Additionally, WDI is also looking for further training to develop the ambassadors program.

All are included in new MSD strategies moving forward, Childs said.

"We're also going to focus on alley activation," Childs added. "So the next project that's moving forward is kind of a pilot project for alley activation with the city. We are certainly going to help with that."

Increased marketing efforts and outreach to businesses will be another focus, she said. 

"I will say that I think we need to move beyond Front Street and Second and maybe Third to make sure we are reaching all the way up into the MSD and beyond the ground floor to make sure that we are reaching up into the buildings within the MSD too," Childs said.
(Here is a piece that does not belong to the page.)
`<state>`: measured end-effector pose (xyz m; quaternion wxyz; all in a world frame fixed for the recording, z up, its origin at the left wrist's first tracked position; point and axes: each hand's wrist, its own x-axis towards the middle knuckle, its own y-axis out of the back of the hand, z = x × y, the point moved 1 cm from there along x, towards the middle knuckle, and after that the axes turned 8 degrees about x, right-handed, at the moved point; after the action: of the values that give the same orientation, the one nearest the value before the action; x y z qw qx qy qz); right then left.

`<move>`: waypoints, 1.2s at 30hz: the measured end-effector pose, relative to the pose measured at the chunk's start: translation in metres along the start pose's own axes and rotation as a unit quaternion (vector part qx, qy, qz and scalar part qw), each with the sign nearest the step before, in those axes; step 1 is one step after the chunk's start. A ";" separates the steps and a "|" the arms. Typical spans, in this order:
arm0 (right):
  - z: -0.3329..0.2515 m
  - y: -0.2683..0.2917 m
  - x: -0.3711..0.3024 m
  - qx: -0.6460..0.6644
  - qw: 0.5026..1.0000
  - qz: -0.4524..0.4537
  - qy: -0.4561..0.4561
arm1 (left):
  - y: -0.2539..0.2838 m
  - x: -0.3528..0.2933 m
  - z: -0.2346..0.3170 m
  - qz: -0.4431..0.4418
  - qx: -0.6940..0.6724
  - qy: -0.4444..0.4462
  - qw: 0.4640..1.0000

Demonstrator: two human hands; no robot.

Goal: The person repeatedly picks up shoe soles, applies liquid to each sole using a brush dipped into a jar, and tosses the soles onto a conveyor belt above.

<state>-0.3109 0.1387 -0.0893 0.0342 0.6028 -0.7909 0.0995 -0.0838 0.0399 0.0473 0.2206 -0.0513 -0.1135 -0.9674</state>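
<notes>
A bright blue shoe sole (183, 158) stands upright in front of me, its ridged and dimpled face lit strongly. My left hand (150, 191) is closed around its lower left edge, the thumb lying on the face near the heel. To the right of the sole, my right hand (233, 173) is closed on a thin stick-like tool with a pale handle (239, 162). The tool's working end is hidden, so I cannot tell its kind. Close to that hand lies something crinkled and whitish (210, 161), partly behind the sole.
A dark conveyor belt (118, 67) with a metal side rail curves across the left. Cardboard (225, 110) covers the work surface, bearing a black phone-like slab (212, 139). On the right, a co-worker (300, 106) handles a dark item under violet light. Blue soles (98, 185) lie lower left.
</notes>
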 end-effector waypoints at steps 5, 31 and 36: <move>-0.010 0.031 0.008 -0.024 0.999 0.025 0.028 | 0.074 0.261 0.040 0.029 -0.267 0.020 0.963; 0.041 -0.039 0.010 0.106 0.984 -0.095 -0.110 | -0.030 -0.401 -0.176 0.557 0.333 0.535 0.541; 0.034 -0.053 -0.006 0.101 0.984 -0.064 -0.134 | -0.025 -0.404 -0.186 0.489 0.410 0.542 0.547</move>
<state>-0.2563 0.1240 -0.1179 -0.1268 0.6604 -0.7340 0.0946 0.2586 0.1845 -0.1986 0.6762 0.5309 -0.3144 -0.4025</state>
WDI has hired someone specifically tasked with doing that sort of outreach and making sure that the MSD services are known to businesses, Childs said.

In addition, council has approved WDI to move forward with a proposed microloan program to help downtown area businesses, she said.

The WDI executive board on Tuesday morning approved going ahead with an agreement with Civic Federal Credit Union, which is planned to be the underwriter for the new WDI Microloan program.

In addition to the work within the MSD and the ambassadors program, Childs said, WDI will focus on getting the WDI Microloan Program up and running.

Childs said Tuesday that WDI aims to have the program open for applications by March 15. 

"We are very excited to present the program. We feel like it will have a tremendous impact on small businesses in downtown Wilmington and the surrounding districts," Childs said. "We think particularly post-COVID that businesses need all the help they can get, and we're providing a low market rate, below-prime rate program of up to $20,000 for qualified businesses within the area. So we're looking forward to helping 25 to 30 businesses or more with this program."

The WDI Microloan program, however, will go beyond what is in the Central Business District and it is separate from the MSD program. The microloan program, as approved by council, will extend beyond downtown and into the outlying districts such as the Soda Pop, South Front and Cargo districts.

"The microloan program and other things that we do not necessarily have to fit in the same parameters," Childs said. "Of course, we want to be mindful of downtown ... and the emerging districts and established business districts."